Копчёный замер, не сразу поверив в то, что услышал. Потом фыркнул, зло скривившись:
— Слышь, какие они, нахрен, свои, Арматура⁈ Я же тебе сказал — мне его шкет заявил, что они мне жопу розочкой порвут!
Он говорил на повышенных тонах, пуская брызги слюны, и почти подпрыгивал на месте от ярости. В голосе — чистая истерика.
Миша, всё так же не поворачивая головы, медленно выдохнул. Чувствовалось, что этот болтун Мишу конкретно раздражает.
— Я сказал, — повторил он, — погоди.
И в этот момент я понял, что тот самый Миша, которого я помнил, всё-таки остался прежним.
Но Копчёный продолжал возмущаться. Лицо у него покраснело, вены на шее вздулись, а в голосе слышался истеричный надрыв. Так обычно ведут себя люди, готовые на любую глупость ради того, чтобы не показаться слабыми. Вот глупость я от Копчёного и ждал.

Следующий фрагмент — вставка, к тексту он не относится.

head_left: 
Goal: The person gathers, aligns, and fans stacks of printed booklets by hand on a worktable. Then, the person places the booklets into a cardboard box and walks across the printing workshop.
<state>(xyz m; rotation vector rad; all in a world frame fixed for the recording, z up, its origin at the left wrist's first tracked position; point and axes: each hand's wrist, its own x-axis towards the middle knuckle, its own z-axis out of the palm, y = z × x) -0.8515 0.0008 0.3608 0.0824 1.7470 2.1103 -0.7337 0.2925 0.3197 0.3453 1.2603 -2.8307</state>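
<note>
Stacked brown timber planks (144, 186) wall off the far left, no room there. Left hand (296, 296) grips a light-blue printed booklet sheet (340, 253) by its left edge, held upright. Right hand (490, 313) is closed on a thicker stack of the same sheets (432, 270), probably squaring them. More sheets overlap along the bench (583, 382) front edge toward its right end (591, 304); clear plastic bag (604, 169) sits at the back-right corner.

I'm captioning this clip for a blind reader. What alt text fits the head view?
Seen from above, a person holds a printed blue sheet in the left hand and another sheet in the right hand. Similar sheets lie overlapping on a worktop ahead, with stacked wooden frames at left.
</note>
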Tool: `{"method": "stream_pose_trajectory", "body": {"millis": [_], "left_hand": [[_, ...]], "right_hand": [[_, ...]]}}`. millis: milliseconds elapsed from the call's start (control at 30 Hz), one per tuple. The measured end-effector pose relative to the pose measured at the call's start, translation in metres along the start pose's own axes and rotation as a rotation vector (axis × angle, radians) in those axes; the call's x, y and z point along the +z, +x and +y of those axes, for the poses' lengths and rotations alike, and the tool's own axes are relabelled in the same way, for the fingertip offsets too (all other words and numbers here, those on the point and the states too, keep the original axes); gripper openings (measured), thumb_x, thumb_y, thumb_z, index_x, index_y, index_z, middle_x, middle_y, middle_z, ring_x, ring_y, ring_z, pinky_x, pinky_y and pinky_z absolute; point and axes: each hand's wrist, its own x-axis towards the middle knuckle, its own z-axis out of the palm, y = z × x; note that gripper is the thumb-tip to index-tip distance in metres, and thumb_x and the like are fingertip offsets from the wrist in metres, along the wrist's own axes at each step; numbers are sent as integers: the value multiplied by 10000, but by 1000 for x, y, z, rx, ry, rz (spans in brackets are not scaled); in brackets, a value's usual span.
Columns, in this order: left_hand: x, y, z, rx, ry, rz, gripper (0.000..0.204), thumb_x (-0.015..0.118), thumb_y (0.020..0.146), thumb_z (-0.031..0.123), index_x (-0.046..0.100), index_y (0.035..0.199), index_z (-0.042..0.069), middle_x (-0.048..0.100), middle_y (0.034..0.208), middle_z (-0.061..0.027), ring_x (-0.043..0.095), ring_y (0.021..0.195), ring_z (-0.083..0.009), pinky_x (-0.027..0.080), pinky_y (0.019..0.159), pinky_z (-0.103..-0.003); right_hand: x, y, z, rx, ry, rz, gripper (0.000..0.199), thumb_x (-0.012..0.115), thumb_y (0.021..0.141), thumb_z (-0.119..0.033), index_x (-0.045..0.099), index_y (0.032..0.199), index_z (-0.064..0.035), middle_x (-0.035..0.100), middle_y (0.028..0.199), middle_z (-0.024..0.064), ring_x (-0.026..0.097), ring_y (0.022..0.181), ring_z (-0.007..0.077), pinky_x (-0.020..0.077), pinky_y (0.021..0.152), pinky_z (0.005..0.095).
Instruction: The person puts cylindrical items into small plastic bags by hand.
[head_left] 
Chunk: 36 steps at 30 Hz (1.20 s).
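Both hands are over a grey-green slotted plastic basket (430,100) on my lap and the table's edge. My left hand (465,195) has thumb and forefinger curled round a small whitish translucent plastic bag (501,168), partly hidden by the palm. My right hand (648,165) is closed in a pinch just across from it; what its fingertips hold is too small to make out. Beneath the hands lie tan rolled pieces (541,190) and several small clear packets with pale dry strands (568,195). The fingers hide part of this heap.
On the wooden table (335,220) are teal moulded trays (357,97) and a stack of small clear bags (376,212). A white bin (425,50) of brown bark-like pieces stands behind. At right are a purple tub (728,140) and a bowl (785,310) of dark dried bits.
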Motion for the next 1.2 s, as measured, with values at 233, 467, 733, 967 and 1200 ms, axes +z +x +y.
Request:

Честно говоря, мне очень хотелось сейчас просто врезать ему правым прямым. Коротко, чётко, в челюсть, чтобы пасть у него наконец захлопнулась. Но я понимал, что нельзя. Сейчас драка означала бы одно — рисковать пацанами, моими школьниками, которые стояли чуть позади и уже, похоже, начинали закипать.
А если вспыхнет потасовка, эти горячие головы полезут в гущу событий, и тогда всё может закончиться не просто синяками.
Так что расправу с этим мутным типом с кличкой, от которой даже пахнет тухлым, я отложил.
Не отменил, нет, просто перенёс.
На потом.
Я спокойно посмотрел на Копчёного.
— Послушай, я тебе лично что-то говорил? Про твою жопу и про то, что я с ней, по твоим словам, собирался делать?